FILE - Attendees pass by a Huawei booth during the 2019 CES in Las Vegas, Nevada, U.S. Jan. 9, 2019.
FILE - Attendees pass by a Huawei booth during the 2019 CES in Las Vegas, Nevada, U.S. Jan. 9, 2019.

Federal prosecutors are investigating Huawei Technologies, the world's largest telecommunications equipment maker, for allegedly stealing trade secrets from U.S. businesses and could soon issue an indictment, the Wall Street Journal reported on Wednesday.

Citing people familiar with the matter, the Journal said that one area of investigation is the technology behind a device that T-Mobile U.S. Inc used for testing smartphones. Reuters could not immediately confirm the report.

The action is the latest in a long list taken to fight what some in the Trump administration call China's cheating through intellectual property theft, illegal corporate subsidies and rules hampering U.S. corporations that want to sell their goods in China.

The investigation arose out of civil lawsuits against Huawei, the Journal said, including one in Seattle where Huawei was found liable for misappropriating robotic technology from T-Mobile.

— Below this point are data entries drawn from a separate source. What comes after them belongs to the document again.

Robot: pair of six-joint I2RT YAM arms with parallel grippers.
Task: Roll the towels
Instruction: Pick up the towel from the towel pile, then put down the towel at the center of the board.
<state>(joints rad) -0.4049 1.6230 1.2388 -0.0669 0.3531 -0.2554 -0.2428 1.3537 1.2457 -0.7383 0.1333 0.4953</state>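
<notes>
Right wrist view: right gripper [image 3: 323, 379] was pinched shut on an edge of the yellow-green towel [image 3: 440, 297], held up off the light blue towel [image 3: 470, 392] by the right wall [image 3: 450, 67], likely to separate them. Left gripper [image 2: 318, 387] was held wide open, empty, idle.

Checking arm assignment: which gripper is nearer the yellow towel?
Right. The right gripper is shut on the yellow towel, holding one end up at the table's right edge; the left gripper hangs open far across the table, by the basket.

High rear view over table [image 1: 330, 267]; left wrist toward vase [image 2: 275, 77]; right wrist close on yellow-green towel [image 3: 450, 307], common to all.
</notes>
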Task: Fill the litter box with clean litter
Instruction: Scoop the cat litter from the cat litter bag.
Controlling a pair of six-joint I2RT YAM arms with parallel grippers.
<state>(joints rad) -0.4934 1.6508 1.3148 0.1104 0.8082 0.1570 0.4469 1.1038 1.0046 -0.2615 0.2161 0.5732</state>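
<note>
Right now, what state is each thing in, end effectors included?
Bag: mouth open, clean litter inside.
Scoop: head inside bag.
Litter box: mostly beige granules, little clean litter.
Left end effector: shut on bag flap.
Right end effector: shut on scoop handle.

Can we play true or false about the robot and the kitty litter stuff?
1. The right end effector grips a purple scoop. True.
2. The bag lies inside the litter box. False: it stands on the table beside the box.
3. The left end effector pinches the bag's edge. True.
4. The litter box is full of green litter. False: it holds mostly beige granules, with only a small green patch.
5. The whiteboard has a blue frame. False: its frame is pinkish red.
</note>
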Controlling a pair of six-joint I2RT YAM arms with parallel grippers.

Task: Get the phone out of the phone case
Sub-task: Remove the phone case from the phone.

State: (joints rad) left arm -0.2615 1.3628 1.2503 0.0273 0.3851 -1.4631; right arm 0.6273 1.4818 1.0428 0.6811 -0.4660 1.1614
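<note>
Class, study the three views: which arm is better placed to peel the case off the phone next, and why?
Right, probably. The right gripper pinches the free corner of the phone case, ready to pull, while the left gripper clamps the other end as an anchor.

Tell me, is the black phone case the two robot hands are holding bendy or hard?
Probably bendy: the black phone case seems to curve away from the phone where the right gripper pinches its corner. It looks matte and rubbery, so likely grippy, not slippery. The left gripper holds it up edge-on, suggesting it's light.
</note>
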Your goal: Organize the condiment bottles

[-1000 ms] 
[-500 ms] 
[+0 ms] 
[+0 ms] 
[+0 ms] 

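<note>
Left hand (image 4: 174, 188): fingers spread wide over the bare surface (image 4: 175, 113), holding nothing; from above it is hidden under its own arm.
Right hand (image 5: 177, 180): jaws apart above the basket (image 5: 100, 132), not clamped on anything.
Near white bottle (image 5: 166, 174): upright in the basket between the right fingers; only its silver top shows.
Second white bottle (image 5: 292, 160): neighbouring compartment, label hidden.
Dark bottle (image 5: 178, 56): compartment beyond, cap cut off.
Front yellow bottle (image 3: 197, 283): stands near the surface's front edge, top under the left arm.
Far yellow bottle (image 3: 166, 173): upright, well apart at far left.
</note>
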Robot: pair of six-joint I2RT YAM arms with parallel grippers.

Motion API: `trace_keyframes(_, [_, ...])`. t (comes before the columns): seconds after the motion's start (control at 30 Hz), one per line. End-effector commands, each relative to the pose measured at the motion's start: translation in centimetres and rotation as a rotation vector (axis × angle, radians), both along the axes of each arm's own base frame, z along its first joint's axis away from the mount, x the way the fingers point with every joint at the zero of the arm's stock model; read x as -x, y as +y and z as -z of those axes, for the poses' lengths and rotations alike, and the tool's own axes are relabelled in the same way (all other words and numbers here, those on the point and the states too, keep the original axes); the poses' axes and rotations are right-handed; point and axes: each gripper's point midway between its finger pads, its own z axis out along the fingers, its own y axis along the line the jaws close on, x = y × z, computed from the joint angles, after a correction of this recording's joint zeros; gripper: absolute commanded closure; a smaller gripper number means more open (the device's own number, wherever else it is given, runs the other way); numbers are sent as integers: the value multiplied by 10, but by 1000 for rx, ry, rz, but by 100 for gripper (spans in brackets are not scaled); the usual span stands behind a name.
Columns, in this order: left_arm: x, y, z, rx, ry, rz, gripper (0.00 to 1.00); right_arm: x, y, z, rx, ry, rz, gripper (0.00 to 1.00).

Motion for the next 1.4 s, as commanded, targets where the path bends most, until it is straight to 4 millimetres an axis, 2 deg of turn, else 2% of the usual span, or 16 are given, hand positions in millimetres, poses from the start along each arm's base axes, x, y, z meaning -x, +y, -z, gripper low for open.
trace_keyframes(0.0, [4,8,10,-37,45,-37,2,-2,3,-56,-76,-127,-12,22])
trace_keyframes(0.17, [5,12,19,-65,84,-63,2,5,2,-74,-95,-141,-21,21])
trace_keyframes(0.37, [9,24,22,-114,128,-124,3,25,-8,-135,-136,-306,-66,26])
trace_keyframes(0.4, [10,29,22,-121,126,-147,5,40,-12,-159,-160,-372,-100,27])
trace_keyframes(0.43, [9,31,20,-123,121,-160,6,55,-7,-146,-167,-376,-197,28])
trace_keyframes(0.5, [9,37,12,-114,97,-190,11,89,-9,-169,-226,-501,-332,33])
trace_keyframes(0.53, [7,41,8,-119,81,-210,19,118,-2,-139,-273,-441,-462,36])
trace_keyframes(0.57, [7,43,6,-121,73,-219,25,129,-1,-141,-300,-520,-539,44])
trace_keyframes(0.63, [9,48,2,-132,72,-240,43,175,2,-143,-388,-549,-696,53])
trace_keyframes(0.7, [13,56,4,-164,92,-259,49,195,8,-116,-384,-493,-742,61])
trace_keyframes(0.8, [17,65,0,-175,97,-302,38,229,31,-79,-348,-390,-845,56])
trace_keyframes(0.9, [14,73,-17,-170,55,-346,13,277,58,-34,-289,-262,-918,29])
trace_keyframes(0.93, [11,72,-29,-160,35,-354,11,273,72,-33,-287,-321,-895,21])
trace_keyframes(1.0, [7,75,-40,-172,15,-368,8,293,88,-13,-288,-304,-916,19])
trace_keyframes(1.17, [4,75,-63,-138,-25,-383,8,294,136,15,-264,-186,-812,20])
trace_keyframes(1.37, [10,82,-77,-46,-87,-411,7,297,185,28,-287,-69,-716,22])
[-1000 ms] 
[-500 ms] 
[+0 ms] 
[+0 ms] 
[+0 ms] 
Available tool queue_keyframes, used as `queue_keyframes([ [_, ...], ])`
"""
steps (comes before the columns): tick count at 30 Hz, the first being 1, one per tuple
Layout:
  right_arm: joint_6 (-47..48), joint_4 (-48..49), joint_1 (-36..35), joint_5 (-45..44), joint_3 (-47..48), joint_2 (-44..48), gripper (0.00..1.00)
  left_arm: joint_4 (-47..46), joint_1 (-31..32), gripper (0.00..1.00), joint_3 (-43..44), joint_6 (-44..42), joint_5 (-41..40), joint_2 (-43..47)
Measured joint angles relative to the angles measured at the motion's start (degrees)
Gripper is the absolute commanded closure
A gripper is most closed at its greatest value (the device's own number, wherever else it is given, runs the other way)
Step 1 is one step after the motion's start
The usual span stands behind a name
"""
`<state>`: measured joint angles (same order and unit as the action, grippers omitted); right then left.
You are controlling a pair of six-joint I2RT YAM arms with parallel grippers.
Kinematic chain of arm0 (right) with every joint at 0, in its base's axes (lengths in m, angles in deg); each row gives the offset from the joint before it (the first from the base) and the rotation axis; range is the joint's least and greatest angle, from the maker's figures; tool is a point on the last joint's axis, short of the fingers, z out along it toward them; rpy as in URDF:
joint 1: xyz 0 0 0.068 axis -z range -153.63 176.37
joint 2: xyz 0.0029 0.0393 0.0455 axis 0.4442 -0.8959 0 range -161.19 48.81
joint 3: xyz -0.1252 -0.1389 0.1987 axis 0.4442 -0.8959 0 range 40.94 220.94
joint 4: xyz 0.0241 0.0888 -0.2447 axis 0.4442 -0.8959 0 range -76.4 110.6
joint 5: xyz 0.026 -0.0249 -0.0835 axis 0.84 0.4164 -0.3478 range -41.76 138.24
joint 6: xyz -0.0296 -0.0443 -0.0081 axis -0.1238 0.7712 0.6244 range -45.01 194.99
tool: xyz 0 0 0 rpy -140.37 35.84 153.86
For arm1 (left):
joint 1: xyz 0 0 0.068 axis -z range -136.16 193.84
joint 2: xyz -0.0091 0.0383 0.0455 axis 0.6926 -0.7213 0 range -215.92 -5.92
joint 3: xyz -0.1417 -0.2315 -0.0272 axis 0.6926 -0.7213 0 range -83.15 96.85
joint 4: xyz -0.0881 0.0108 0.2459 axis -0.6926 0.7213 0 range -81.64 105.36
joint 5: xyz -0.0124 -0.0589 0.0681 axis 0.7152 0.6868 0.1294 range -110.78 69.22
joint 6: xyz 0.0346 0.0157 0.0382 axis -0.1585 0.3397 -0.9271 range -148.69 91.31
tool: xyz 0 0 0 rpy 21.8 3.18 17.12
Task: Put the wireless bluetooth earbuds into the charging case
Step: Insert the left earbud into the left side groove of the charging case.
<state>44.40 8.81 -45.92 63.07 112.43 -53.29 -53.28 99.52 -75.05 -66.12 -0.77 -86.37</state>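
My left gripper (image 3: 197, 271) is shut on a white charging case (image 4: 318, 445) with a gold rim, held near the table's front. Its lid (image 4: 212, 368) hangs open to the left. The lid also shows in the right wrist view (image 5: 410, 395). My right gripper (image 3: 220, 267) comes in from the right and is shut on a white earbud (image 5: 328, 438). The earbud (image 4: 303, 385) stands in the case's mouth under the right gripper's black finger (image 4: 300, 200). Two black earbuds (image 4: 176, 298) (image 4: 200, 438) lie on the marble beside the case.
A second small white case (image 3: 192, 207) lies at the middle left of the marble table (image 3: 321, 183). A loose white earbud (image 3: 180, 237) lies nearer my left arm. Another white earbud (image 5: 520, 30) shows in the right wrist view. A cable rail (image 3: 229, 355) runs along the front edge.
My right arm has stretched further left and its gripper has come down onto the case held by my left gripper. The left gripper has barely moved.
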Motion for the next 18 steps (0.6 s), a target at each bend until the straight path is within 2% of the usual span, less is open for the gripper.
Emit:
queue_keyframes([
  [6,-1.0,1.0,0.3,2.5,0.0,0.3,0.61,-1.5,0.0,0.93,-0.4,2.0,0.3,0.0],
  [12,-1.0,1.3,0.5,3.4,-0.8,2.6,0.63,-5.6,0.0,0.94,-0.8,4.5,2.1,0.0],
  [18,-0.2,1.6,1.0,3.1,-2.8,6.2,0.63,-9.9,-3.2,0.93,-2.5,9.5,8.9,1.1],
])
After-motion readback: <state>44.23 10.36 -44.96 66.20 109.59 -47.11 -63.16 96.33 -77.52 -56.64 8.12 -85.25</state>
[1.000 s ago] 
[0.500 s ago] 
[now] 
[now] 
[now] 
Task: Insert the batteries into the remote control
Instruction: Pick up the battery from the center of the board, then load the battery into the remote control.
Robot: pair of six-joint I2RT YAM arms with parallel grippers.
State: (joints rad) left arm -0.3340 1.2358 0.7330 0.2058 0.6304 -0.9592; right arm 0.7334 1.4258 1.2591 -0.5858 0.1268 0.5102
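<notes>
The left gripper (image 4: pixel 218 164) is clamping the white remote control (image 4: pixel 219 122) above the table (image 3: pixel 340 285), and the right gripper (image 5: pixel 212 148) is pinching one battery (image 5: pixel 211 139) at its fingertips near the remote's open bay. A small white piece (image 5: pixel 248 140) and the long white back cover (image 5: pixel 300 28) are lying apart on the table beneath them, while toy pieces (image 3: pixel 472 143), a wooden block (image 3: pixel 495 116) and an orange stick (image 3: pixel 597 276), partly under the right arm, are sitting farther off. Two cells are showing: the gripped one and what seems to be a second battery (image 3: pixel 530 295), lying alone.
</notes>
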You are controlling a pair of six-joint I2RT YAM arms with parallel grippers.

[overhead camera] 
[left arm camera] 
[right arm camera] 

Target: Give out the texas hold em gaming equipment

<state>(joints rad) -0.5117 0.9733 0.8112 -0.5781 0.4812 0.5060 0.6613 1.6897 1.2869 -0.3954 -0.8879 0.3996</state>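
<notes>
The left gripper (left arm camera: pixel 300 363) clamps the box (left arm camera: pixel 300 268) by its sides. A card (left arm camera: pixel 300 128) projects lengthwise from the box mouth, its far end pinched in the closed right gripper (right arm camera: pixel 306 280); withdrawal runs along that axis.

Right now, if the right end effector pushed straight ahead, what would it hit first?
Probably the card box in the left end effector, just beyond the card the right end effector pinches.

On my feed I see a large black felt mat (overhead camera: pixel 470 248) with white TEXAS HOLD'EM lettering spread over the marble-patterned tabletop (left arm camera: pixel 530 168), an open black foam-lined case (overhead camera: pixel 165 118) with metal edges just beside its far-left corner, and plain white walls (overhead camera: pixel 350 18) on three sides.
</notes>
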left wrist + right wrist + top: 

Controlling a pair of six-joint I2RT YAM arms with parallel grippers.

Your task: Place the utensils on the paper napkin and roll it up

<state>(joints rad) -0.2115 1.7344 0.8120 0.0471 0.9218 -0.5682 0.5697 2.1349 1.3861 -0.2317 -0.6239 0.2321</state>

A Huawei spokesman and a spokeswoman for the U.S. attorney in the western district of Washington declined comment. T-Mobile alleged in a 2014 lawsuit, filed in federal court in Seattle, that Huawei employees stole technology relating to a smartphone-testing robot T-Mobile had in a lab in Bellevue, Washington.

The robot, Tappy, used human-like fingers to simulate tapping on mobile phones.

According to T-Mobile's lawsuit, Huawei employees photographed the robot and attempted to remove one of its parts. In May 2017, a jury said Huawei should pay T-Mobile $4.8 million in damages.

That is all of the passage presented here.